Limitations & Future Work

  1. Decreased inference throughput: Dropping from 38 (ViFi-CLIP) to 24, which is partially mitigated by the lightweight version (34) but still introduces overhead.
  2. Validated only on ViT-B/16: Validation on larger models (e.g., ViT-L) remains unexplored.
  3. Token selection relies on CLS attention: Performance exhibits sensitivity to the quality of the CLS token.
  4. High cost of full-parameter fine-tuning: Less parameter-efficient compared to adapter-based methods.
  5. Room for improvement on highly temporal-sensitive tasks (like SSv2): The absolute accuracy of 14.0% in few-shot scenarios is still relatively low.
  • ToMe (Token Merging): The bipartite soft matching used in TC directly originates from here, but is creatively applied to cross-frame temporal information aggregation.

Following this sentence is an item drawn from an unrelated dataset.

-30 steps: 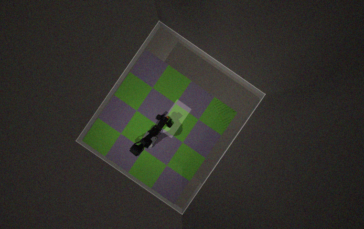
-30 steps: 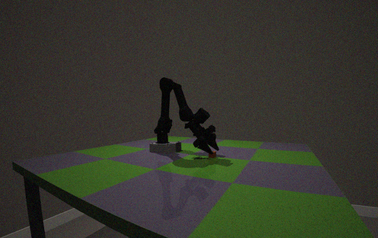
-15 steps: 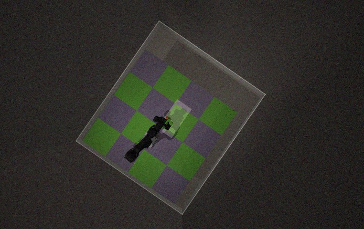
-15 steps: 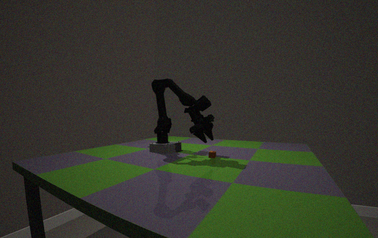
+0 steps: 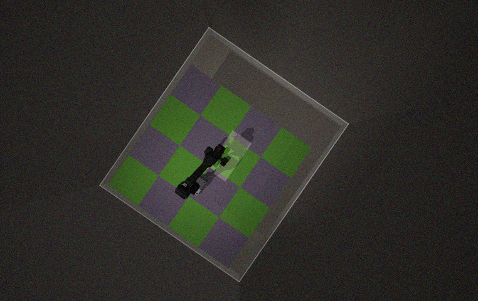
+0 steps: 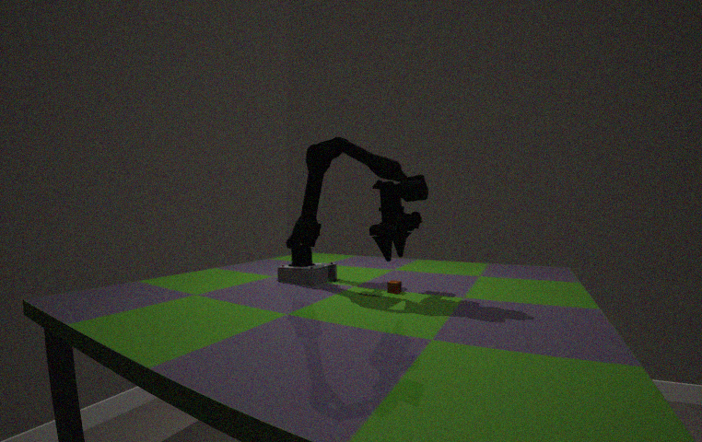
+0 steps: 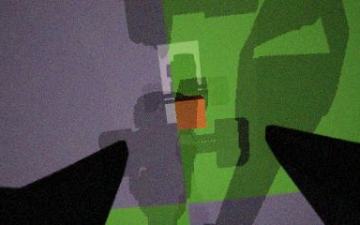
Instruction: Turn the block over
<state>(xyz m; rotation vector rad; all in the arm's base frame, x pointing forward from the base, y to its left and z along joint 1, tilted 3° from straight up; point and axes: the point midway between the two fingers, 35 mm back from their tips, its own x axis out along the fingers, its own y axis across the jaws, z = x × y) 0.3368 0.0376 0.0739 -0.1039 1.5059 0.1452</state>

  • CoOp/CoCoOp (Prompt Learning): The prompt learning motivation of the VP module is derived from these, with the innovation of conditioning the prompt using visual context tokens rather than abstract image features.

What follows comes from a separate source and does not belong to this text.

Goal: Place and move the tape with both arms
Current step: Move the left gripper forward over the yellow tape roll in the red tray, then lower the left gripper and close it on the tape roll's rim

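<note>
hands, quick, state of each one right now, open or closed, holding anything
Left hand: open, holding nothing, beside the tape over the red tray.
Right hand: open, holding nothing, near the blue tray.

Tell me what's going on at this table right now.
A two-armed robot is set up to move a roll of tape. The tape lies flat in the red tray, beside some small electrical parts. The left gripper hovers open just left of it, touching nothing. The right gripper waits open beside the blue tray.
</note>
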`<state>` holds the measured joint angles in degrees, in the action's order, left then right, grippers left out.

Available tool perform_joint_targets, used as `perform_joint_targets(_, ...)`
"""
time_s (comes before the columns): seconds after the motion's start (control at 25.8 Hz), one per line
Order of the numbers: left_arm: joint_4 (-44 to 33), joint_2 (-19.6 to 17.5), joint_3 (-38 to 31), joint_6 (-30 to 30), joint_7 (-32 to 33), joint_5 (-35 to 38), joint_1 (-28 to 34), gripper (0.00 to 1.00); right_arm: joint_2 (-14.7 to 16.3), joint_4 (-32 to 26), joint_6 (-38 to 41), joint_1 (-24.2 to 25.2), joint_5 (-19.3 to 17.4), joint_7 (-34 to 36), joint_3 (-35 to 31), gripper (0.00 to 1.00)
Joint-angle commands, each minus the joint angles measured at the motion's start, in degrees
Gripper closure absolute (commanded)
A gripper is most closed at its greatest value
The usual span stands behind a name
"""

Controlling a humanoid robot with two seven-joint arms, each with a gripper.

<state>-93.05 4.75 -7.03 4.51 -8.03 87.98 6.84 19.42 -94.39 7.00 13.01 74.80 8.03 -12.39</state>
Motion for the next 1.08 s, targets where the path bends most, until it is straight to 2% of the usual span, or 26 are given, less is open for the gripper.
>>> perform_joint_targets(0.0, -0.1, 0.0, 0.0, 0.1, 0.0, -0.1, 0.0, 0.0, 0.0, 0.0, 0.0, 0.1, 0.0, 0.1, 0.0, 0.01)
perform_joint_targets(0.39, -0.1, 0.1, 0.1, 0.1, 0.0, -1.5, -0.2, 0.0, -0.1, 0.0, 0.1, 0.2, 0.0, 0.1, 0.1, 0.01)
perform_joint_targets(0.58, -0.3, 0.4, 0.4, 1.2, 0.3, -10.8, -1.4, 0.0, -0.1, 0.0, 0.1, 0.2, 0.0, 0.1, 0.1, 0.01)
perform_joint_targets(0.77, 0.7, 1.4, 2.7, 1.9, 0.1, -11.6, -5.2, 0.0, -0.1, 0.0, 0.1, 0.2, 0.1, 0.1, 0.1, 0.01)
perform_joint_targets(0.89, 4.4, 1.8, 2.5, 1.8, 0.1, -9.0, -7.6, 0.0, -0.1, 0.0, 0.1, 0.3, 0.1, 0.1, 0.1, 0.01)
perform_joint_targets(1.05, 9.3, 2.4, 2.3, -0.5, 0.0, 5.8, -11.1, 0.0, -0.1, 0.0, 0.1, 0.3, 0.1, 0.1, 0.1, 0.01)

  • CLIP \(\rightarrow\) Video paradigm evolution (ActionCLIP \(\rightarrow\) X-CLIP \(\rightarrow\) ViFi-CLIP \(\rightarrow\) Open-VCLIP \(\rightarrow\) TC-CLIP): Reflects the continuous progression from simplicity to complexity in this research direction.

Rating

  • Novelty: ⭐⭐⭐⭐ — The "select-aggregate-inject" workflow of context tokens serves as an effective new paradigm, though individual components are not completely original.
  • Experimental Thoroughness: ⭐⭐⭐⭐⭐ — Four evaluation protocols + 5 benchmarks + highly detailed ablation studies, presenting an exemplary experimental design.
  • Writing Quality: ⭐⭐⭐⭐⭐ — Solid, logical narrative flowing from motivation analysis to methodological explanation and experimental verification.
  • Value: ⭐⭐⭐⭐ — Delivers an efficient paradigm for expanding CLIP to video tasks with high practicality, which will likely be widely referenced by future works.